I spent last week attending Financial Cryptography on Bonaire (a small Dutch island in the Caribbean), along with its attached workshops on Ethics in Computer Security Research and Usable Security. As usual, the conference attracted a broad spectrum of papers mixing applied cryptography and miscellaneous financial security problems (including our own group’s work on PIN guessing statistics and Facebook’s photo-based backup authentication). All of the papers are now online. I’ll point to three papers which thought-provoking for me. I’m not going to claim these are the best or most important papers-the conference featured some very strong work on applying cryptography to practical problems like smart metering and oblivous printing, while perhaps the most newsworthy research was Wustrow et al.’s hacking of the Washington DC Internet voting prototype. I’ll just highlight why these papers were memorable for me.
“The Postmodern Ponzi Scheme: Empirical Analysis of High-Yield Investment Programs” Tyler Moore, Jie Han, Richard Clayton.
This paper was memorable because it exposed a substantial part of the Internet underground that I’d never seen investigated before, in the tradition of similar works on typosquatting and running an online porn server. High-yield investment programs (HYIPs) promise fantastic rates of return (at least 1% per day) to online investors. Of course, they are Ponzi schemes, generating no real wealth but using new investors to pay off old investors up to an inevitable collapse. I found it fascinating to see how this old financial scam has flourished online—the authors present convincing evidence that this is a large-scale industry with perhaps hundreds of thousands of investors falling for the scams. They also present some trends which aren’t too surprising, like schemes requiring longer commitment from investors and paying lower returns surviving longer. I suspect most people who’ve studied offline Ponzi schemes have made the same observations, but in the online world these factors can be quantified automatically by observing hundreds of schemes using crawlers. In fact, this is a place I wish the paper went further, exploring the optimal strategy for running a HYIP. I wonder what kind of theoretical analysis is possible along the lines of the mathematical model of building trust over time proposed by Dusko Pavlovic. The most interesting observation of the paper was how cynical the online world of Ponzi schemes appears. Aggregator sites list and monitor different HYIPs, serving at least some users who clearly know the programs are scams and invest anyway, hoping to get in early enough to profit. Many of the sites themselves make little effort to claim to be doing any legitimate wealth-generating activity (the original Ponzi created a fictitious tale of postal-reply coupons). This is another area for further exploration: how many HYIP investors are actually wise to the scam nature of the sites? Are there a large number of ignorant victims duped by the more convincingly presented sites? The best testament to this paper is that I had no idea what an HYIP was before, and now there are many questions I’d like to see answered.

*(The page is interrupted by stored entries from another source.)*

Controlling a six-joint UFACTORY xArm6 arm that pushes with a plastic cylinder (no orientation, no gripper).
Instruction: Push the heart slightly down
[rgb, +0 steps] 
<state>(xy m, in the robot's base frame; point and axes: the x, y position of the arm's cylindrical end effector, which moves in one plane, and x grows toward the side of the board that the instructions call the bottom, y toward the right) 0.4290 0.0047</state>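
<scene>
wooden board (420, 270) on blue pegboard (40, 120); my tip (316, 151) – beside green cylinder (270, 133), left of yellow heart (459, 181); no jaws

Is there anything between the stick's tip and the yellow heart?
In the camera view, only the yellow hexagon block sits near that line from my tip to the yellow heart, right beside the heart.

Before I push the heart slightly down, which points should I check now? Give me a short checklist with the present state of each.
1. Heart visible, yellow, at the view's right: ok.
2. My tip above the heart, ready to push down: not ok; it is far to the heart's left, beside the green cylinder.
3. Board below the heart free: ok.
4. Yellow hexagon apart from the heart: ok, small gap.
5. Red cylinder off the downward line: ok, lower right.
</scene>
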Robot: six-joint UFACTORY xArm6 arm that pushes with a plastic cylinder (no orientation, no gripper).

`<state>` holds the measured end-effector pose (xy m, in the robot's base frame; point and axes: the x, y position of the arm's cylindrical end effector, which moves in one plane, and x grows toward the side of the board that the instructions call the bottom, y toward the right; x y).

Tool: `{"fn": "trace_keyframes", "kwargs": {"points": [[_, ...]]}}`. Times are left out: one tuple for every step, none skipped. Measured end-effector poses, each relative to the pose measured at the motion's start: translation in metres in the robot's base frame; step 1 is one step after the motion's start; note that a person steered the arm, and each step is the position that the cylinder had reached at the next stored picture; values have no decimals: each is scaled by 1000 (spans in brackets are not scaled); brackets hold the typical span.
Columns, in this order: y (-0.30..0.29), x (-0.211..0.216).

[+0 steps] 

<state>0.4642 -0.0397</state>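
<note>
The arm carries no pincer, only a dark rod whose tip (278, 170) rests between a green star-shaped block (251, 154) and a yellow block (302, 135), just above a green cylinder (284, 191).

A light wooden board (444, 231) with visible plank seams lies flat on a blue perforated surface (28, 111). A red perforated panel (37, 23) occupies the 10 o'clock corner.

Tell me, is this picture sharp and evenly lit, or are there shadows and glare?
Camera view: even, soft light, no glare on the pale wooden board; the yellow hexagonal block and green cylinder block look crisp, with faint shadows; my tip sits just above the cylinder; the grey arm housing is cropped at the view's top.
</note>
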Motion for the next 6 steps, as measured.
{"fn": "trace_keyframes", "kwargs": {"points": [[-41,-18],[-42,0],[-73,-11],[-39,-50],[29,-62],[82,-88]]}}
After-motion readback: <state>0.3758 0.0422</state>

“CommitCoin: Carbon Dating Commitments with Bitcoin” Jeremy Clark, Aleksander Essex.
This was a short paper based on a simple but interesting problem: how can one commit to some important values without revealing them, without knowing to whom the commitment is being made? Commitment schemes using hash functions are old hat in cryptography, if Alice wants to commit to message x, she sends Bob H(x) at time t using any collision-resistant hash function H, and can later reveal x and Bob will know that Alice had chosen x as of time t. But what if Alice doesn’t know who Bob is and wants to generally commit to x? Perhaps x is a patentable idea. One solution is publish H(x) in a newspaper ad or some other trusted source, but this requires payment and trust in a higher authority. Bitcoin attempts to deal with similar issues in managing a currency, where the community of users must agree to a consistent view of all previous transactions despite strong incentives for everybody to cheat to increase their own holdings. The authors propose CommitCoin as a creative solution to the commitment problem (which they term “Carbon Dating”) using Bitcoin essentially in place of the newspaper in the offline solution. Alice creates an ephemeral key pair using H(x) as the secret key, then inserts a low-value transaction into the Bitcoin log. Eventually this log will be accepted by the system’s hash-chaining calculation, after which point Alice may insert a second transaction reversing the first one, done in a creative way using the same randomness as an earlier signature, such that the secret key is easily cryptanalysed. Of course, this means that H(x) is public and was committed to at the time of the first transaction. I liked this paper for proposing such an unorthodox solution to an interesting problem that we don’t yet have a great solution for. This approach is still vulnerable to Alice committing to many values of x (say, committing to separate predictions of both Labour and the Conservatives winning the next election) and then only revealing one. The authors pointed out one interesting application which doesn’t have this problem, however: committing to parameters prior to a Scantegrity election (which the authors did in last November’s election). This paper left me thinking there’s a lot of work left to do in this area, but I appreciated the creative approach to the problem.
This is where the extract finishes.